Conducting polymers have attracted significant interest due to their unique properties, including metal-like conductivity, ionic conductivity, optical transparency, and mechanical flexibility. Poly(3,4-ethylene-dioxythiophene):poly(styrene sulfone) (PEDOT:PSS) is commonly utilized as the hole transport layer (HTL) in optoelectronic devices. However, its high acidity, primarily attributed to the low pH of PSS, poses challenges such as counter electrode etching, detrimental interactions with the photoactive layer, and device instability. To address these issues, researchers are exploring alternative HTL materials and deposition methods. Oxidative chemical vapor deposition (oCVD) has emerged as a promising technique to fabricate high-quality PEDOT thin films without PSS, enhancing device stability. The selection of an appropriate oxidant is crucial in oCVD, as it significantly influences film properties and performance. The utilization of liquid oxidants enables direct integration of conductive polymer thin films into devices through a one-step, dry process, eliminating the need for post-deposition rinsing and ensuring compatibility with solvent-sensitive and temperature-sensitive substrates. Moreover, precise control over liquid oxidant flow rates provides advantages over solid oxidants. This prospective article provides an overview of recent advancements in engineering the texture and nanostructure of conducting polymers to boost electrical conductivity and enhance optoelectronic performance. Additionally, it provides a comprehensive overview of recent progress in oCVD method, focusing on the use of liquid oxidants. Furthermore, the prospective article underscores the significance of oCVD in the efficient fabrication of PEDOT thin films without PSS, thus playing a pivotal role in the development of stable optoelectronic devices.

Graphical Abstract

Abstract Image

使用液态氧化剂的氧化化学气相沉积 (oCVD) 取得进展:用于光电设备的真正干式真空制造方法
导电聚合物具有独特的性能,包括类金属导电性、离子导电性、光学透明性和机械柔韧性,因此备受关注。
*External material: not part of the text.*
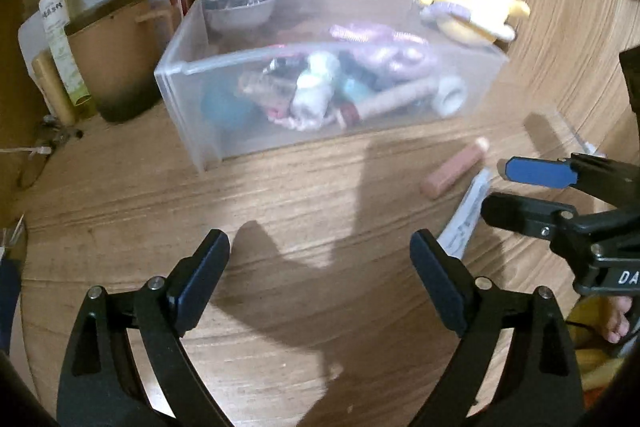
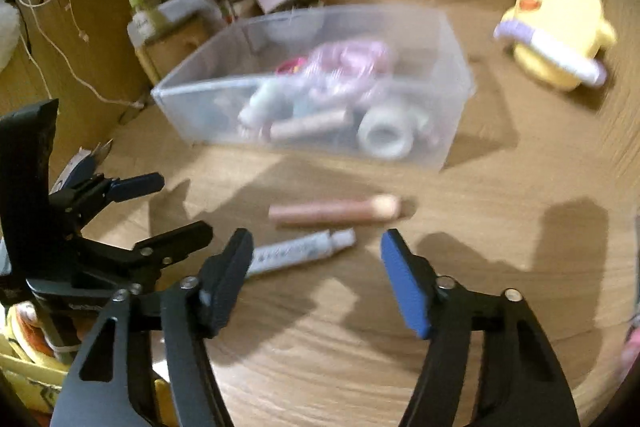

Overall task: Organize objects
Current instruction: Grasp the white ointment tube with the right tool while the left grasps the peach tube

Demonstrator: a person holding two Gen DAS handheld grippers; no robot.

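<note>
We note the pink cylindrical plastic tube (image 2: 334, 211) lying crosswise at twelve o'clock of our nearer, open, empty right gripper (image 2: 316, 247).

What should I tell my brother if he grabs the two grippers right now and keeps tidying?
Left gripper: open, empty, above bare table.
Right gripper: open, empty, close to the white tube.
Clear bin: already holds a tape roll, a cardboard tube and other small bits.
Still out on the table: pink stick, the white tube, yellow chick toy.
Next, probably: pick up the tube or the stick and drop it into the bin.
</note>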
聚(3,4-乙烯二氧噻吩):聚(苯乙烯砜)(PEDOT:PSS)通常用作光电设备中的空穴传输层(HTL)。然而,PEDOT:PSS 的高酸性(主要是由于其 pH 值较低)带来了一些挑战,如反电极蚀刻、与光活性层的有害相互作用以及器件不稳定性。为了解决这些问题,研究人员正在探索 HTL 的替代材料和沉积方法。氧化性化学气相沉积(oCVD)已成为一种很有前途的技术,可用于制造不含 PSS 的高质量 PEDOT 薄膜,从而提高器件的稳定性。在 oCVD 过程中,选择合适的氧化剂至关重要,因为它能显著影响薄膜的特性和性能。利用液态氧化剂可通过一步式干法工艺将导电聚合物薄膜直接集成到器件中,无需沉积后漂洗,并确保与溶剂敏感性和温度敏感性基底兼容。此外,与固体氧化剂相比,精确控制液体氧化剂的流速更具优势。这篇前瞻性文章概述了为提高导电性和光电性能而对导电聚合物的质地和纳米结构进行工程设计的最新进展。此外,文章还全面概述了 oCVD 方法的最新进展,重点介绍了液体氧化剂的使用。此外,这篇文章还强调了 oCVD 在高效制造不含 PSS 的 PEDOT 薄膜方面的重要意义,从而在开发稳定的光电器件方面发挥了关键作用。
本文章由计算机程序翻译,如有差异,请以英文原文为准。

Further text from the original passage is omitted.